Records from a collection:
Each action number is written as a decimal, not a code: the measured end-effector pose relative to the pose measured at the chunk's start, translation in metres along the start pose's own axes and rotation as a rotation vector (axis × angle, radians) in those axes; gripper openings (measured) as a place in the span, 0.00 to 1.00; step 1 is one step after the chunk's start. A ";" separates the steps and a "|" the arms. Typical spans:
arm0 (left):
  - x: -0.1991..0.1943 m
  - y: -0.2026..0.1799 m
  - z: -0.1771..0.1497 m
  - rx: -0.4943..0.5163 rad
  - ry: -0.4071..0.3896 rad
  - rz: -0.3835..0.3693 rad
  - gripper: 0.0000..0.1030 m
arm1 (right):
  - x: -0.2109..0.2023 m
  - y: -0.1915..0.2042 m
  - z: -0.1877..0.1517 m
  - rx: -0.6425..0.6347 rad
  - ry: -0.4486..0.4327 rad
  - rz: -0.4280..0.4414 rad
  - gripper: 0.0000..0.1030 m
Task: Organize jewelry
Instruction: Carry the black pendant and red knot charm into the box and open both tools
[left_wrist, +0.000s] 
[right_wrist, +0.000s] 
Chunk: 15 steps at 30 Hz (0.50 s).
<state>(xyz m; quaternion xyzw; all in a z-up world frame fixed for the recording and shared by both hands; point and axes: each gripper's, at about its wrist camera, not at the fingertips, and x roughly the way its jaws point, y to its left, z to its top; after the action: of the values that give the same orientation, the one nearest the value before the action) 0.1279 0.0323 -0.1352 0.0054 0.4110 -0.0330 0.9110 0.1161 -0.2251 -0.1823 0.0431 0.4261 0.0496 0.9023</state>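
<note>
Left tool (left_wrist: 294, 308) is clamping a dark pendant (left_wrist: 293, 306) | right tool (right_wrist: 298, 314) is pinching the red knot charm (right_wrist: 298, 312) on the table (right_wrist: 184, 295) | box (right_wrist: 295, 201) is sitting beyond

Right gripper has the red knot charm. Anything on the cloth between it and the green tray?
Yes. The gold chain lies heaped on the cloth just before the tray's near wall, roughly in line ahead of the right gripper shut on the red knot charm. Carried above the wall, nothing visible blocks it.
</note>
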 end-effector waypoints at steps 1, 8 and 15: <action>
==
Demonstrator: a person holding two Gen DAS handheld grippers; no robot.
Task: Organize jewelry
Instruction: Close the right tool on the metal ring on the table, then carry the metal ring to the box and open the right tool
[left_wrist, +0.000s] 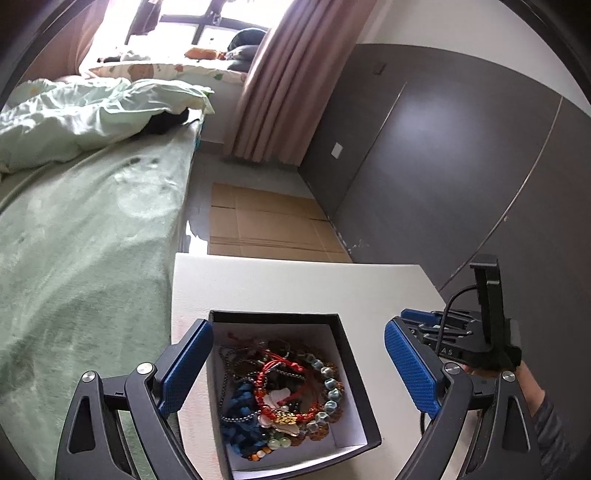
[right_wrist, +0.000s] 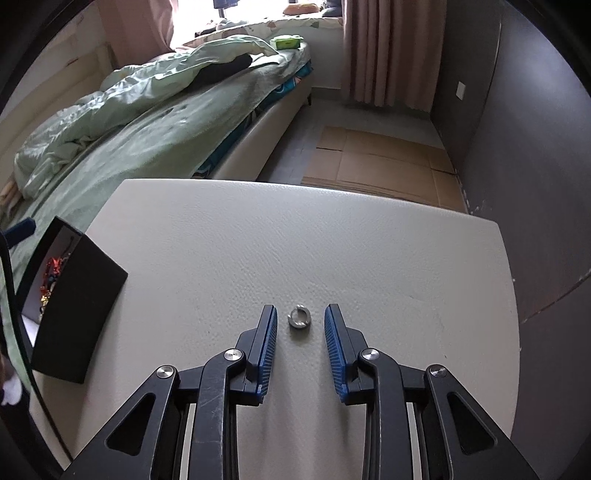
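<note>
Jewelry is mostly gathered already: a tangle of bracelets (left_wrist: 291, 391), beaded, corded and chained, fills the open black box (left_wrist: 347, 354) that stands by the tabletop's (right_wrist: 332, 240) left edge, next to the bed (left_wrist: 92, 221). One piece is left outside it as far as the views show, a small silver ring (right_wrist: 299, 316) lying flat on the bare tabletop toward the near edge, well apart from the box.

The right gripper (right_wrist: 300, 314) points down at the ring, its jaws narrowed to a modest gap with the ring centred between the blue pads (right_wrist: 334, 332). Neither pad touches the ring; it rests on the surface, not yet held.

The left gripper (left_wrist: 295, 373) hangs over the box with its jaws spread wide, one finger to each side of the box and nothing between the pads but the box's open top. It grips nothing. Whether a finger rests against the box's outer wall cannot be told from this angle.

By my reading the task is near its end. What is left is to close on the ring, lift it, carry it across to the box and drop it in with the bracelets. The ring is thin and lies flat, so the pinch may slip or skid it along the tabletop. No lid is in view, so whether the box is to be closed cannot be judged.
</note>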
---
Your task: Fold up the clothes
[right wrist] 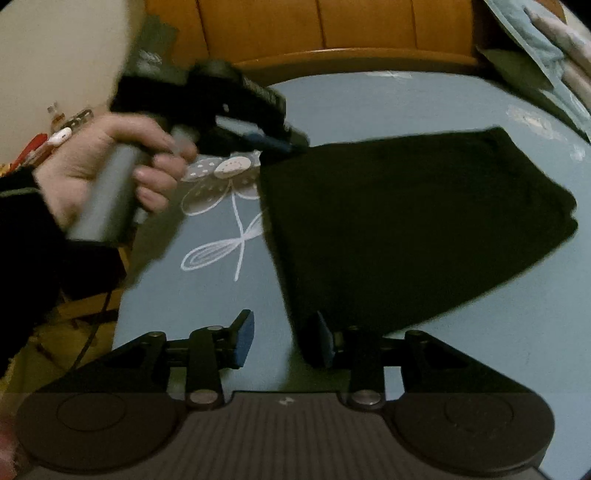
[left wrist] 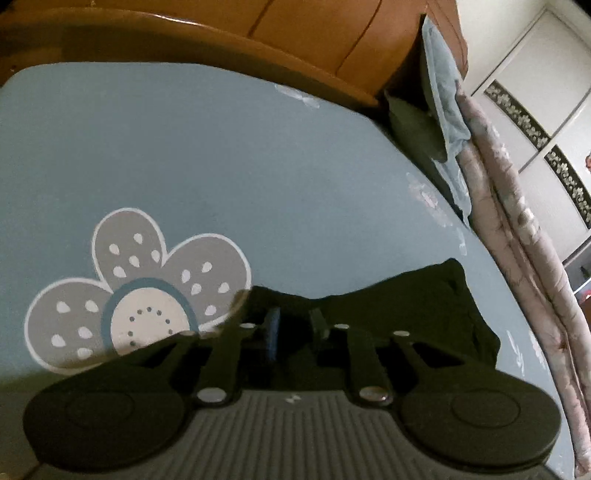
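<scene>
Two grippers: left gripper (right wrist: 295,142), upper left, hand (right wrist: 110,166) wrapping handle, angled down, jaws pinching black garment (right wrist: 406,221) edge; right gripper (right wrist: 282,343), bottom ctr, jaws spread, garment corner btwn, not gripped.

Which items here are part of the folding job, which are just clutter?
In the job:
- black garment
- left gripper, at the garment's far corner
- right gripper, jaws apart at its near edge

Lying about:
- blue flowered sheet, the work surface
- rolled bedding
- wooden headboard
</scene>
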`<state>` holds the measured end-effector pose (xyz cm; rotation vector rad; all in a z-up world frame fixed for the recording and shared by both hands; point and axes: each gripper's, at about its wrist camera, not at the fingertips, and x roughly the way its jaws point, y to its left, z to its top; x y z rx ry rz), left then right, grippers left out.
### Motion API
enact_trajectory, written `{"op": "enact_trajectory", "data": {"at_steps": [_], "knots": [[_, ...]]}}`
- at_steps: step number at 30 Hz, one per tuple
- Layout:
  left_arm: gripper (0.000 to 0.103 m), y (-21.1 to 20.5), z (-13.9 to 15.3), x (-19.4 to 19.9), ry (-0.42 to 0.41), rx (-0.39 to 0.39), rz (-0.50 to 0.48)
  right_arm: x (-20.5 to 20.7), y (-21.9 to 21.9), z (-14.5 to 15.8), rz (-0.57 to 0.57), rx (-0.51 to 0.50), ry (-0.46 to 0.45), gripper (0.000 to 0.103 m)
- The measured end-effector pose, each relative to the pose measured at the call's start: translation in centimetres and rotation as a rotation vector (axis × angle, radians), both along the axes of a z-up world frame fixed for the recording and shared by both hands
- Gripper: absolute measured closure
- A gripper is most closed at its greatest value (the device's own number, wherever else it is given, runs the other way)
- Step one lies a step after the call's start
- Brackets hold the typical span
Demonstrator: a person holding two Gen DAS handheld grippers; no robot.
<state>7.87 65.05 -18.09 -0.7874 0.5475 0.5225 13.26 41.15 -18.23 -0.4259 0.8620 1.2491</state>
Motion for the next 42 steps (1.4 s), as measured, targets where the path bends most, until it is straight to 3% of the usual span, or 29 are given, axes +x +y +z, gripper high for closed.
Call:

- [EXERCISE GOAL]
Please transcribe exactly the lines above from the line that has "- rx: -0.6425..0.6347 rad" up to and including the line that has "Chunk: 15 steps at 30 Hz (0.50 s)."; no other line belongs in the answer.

- [WRITTEN ANSWER]
  - rx: -0.6425..0.6347 rad
  - ry: -0.4486..0.4327 rad
  - rz: -0.4280..0.4414 rad
  - gripper: 0.0000..0.1030 m
Task: Organize jewelry
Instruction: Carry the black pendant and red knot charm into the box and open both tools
[left_wrist, +0.000s] 
[right_wrist, +0.000s] 
Chunk: 15 steps at 30 Hz (0.50 s).

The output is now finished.